I have a solved exercise where in one step, they try to get the generating function of a summation (which has previously been obtained from a recurrence relation:$a_{n+1}-a_{n}= 3^n$, where $a_0 = 1$)and this happens:
$\sum_{i=1}^\infty x^n3^n= \frac{x}{1-3x}$
They obtined it by:
1)Multiplying every term on the recurrence relation by $x^n$
2)Representing everything as various sumations $\sum_{i=1}^\infty x^na_{n}=\sum_{i=1}^\infty x^n3^n+\sum_{i=1}^\infty x^nn_{a-1}$
How do you obtain the generating function of a summation?

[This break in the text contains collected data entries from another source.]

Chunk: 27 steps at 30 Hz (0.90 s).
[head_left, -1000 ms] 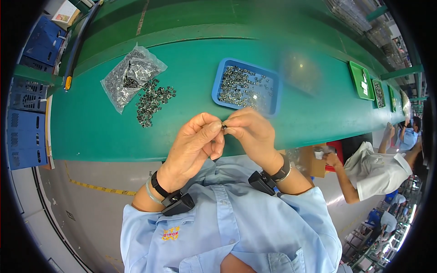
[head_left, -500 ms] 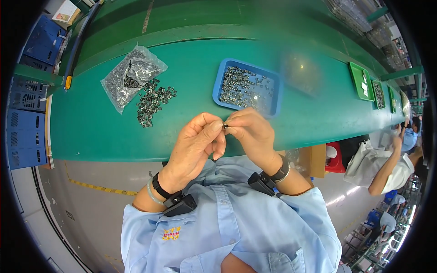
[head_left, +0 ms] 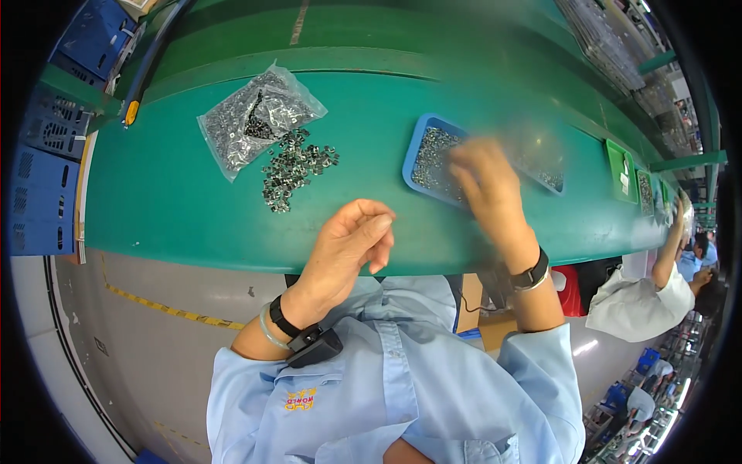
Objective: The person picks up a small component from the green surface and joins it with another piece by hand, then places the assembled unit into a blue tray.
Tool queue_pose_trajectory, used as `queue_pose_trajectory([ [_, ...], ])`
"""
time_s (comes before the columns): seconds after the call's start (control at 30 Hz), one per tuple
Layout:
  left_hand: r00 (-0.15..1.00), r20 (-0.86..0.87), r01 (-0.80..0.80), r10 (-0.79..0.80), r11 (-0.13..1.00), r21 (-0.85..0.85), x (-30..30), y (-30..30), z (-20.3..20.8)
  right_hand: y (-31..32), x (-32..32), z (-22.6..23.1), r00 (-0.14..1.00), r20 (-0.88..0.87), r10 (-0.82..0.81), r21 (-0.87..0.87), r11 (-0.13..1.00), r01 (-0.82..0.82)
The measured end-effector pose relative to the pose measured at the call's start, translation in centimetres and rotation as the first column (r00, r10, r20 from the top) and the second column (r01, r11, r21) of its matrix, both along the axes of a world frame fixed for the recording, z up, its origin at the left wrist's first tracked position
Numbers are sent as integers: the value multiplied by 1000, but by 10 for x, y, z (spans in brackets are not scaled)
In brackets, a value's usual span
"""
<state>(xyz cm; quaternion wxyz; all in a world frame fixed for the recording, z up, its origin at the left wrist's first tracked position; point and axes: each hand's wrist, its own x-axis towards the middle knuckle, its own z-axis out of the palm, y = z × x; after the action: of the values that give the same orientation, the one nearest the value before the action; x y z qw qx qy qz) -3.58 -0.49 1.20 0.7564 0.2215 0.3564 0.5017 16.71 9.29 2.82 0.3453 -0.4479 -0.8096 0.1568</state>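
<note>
On the desk [head_left: 185, 224], the tray [head_left: 413, 151] may tip if the right hand [head_left: 492, 188], grip unclear like the left hand's [head_left: 352, 246], bumps it.

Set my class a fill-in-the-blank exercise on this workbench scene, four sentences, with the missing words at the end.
1. The hand at the blue tray is the person's ____ one.
2. In the picture, the clear plastic bag lies to the ____ of the tray.
3. Of the bag and the loose heap of parts, the ____ is nearer the left hand.
4. The person's shirt is light ____.

Missing words: right; left; heap; blue.
</note>
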Motion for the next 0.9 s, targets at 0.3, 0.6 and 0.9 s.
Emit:
queue_pose_trajectory([
  [0.3,997,57,-53,55,998,-27,-36,-10,-7,34,-101,-12,897,286,337,-6,937,-350],
  [0.6,986,10,-165,166,986,-17,-54,-7,-5,21,-103,-5,911,191,364,-64,931,-359],
  [0.9,997,19,-77,77,997,-19,-26,12,-5,-17,-67,5,926,-6,377,-95,922,-376],
])
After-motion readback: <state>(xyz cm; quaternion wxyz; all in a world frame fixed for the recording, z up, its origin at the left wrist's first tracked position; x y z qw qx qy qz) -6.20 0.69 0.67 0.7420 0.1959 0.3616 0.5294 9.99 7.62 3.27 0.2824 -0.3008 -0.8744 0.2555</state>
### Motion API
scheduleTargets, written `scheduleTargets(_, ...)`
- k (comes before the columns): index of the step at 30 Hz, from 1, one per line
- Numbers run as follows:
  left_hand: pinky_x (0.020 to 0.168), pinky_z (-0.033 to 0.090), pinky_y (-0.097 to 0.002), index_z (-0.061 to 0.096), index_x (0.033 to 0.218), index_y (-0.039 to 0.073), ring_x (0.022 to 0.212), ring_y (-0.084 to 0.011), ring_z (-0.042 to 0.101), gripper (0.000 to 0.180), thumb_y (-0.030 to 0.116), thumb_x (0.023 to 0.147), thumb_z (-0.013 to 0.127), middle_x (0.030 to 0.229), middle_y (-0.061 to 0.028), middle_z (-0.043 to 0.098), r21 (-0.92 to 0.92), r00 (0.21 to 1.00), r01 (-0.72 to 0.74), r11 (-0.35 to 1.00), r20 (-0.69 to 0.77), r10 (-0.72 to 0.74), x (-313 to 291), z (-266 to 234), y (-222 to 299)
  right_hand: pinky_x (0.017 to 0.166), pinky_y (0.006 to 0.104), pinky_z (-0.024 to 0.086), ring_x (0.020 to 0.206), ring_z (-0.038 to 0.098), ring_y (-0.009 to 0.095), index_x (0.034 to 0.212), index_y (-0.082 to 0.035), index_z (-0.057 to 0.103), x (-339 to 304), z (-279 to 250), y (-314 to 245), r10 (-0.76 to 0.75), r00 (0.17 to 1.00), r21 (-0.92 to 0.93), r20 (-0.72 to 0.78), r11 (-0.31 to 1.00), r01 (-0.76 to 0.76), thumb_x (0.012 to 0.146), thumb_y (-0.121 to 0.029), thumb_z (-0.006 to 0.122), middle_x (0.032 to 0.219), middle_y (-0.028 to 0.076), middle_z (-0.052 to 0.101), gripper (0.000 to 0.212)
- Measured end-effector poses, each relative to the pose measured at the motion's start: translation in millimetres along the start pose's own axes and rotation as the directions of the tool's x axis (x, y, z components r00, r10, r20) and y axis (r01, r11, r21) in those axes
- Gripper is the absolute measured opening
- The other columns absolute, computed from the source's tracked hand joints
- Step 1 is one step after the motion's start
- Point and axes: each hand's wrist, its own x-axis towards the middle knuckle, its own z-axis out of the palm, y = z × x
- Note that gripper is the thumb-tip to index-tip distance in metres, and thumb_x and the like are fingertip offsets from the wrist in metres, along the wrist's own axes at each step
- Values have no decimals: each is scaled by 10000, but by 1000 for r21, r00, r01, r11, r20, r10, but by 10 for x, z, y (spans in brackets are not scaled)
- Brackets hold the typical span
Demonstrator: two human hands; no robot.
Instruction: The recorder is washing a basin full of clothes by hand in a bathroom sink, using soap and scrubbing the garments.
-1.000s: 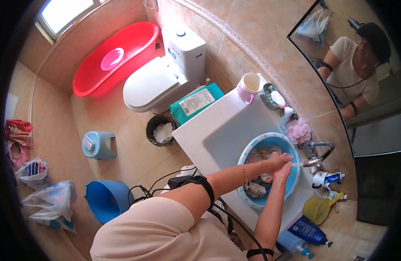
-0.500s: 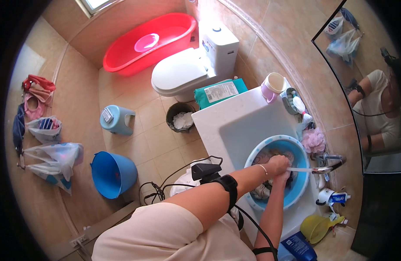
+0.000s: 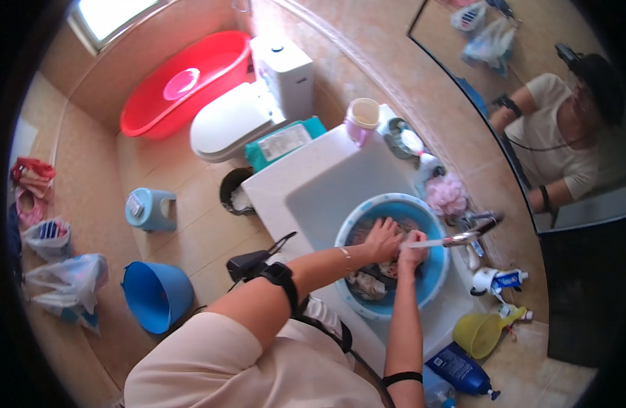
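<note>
Pressing into cloths (image 3: 366, 285) in the round blue basin (image 3: 430, 292). Basin sits over the sunken sink of the white table (image 3: 271, 192). Clock below is centered on the basin, 12 = top of view.

Left hand (image 3: 384, 238): palm down, fingers spread out and resting on the cloths toward 12; no grip visible. Right hand (image 3: 412, 253): just beside it, toward 2, fingers curled, water stream (image 3: 428, 243) landing on it. Can't tell if it has cloth in its grip. Pale bunch of cloth shows at 7 to 8, inside the rim.

Around the basin: faucet (image 3: 466, 238) at 3, running. Pink bath puff (image 3: 445, 195) at 1, near the rim. Lilac mug (image 3: 362, 122) between 11 and 12, at the table edge. Yellow scoop (image 3: 476, 334) between 4 and 5, dark blue bottle (image 3: 457, 367) at 5, near each other.

Farther out: teal package (image 3: 258, 158) between 10 and 11, toilet (image 3: 228, 126) at 10, red tub (image 3: 214, 61) past it. On the floor, blue bucket (image 3: 153, 296) near 9, light blue stool (image 3: 146, 212) just past 9.
</note>
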Motion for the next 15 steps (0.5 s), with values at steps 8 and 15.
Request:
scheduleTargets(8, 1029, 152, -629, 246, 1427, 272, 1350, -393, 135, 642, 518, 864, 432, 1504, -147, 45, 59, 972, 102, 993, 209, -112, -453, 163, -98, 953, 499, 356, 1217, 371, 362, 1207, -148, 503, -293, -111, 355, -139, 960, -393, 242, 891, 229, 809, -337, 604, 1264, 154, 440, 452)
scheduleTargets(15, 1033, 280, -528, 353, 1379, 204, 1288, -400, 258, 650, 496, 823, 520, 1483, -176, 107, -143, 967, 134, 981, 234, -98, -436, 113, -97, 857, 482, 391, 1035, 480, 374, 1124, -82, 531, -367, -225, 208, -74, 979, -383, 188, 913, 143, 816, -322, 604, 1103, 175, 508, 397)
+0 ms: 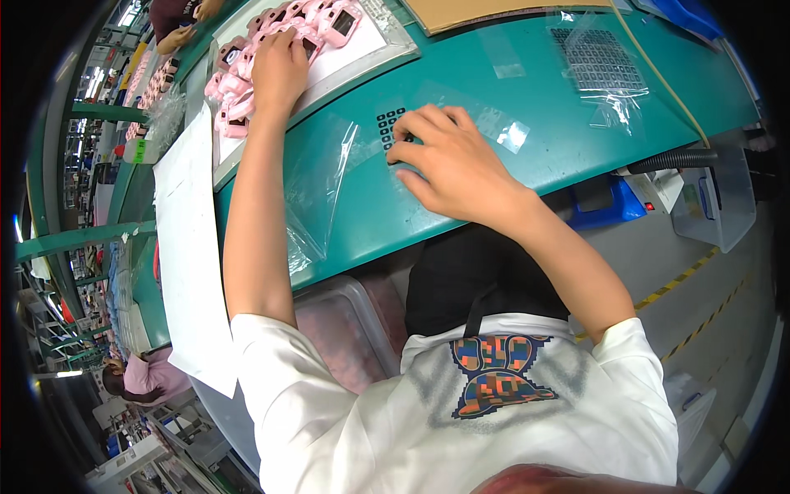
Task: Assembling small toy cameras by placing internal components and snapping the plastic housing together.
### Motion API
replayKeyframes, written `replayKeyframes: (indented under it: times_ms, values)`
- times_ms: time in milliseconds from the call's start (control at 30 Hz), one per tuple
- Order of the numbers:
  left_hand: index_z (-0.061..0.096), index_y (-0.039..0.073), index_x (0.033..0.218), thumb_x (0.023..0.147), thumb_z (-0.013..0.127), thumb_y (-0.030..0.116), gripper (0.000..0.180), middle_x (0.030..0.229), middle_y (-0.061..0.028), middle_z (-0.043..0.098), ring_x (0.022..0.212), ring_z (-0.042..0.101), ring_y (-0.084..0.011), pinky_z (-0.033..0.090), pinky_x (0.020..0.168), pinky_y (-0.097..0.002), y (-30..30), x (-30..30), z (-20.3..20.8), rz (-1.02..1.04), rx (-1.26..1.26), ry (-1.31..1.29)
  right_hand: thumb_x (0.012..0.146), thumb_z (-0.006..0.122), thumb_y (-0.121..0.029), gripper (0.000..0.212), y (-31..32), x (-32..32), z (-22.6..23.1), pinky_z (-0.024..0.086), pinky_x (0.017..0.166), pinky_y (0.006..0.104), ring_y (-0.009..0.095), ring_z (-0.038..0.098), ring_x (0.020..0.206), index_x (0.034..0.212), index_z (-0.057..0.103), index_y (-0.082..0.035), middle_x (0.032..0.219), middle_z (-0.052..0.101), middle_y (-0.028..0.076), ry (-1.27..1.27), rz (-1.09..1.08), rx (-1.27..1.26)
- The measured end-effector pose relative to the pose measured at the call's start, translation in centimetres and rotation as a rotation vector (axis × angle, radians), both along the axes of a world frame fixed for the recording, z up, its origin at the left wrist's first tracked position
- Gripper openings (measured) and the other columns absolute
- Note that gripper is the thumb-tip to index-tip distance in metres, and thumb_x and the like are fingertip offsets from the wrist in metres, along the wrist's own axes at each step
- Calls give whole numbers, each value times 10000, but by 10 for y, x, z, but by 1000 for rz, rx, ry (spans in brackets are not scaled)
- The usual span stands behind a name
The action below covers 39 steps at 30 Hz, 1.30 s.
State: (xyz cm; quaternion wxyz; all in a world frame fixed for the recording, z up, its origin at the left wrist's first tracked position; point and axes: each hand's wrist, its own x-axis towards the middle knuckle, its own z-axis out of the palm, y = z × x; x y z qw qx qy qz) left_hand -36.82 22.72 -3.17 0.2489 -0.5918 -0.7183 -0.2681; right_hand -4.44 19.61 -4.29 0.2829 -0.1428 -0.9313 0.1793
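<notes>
My left hand (280,72) reaches into a cluster of pink watch-like devices (339,26) with dark square screens. Its fingers bend down over one of them, a pink watch (310,48), and the fingertips are partly hidden. Over the green table, my right hand (453,160) is curled with thumb and fingers drawn together. Something small and dark shows at its fingertips, too small to make out. Just beside those fingers lies a clear sheet with rows of small black square stickers (385,123), partly covered by the hand.
The pink devices sit on a white tray (362,70) on the green tabletop (346,239). Clear film (317,198) lies near the front edge. At the right are a bagged black sticker sheet (601,62) and a yellow cable (658,70). Another person's hand (174,39) shows far left.
</notes>
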Motion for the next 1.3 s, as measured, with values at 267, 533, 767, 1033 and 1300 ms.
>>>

Because I know that $\sum_{i=0}^\infty x^n= \frac{1}{1-x}$ but i don't know how to obtain $\sum_{i=1}^n x^n3^n= \frac{x}{1-3x}$ from $\sum_{i=0}^\infty x^n= \frac{1}{1-x}$. I must emphasize that I know that $\sum_{i=0}^\infty x^n= \frac{1}{1-x}$ but I do not understand why nor how anything derived from it works. If I were presented with any summation different to the ones whose generating functions I know by hard, I would have nothing (that I know of) to do.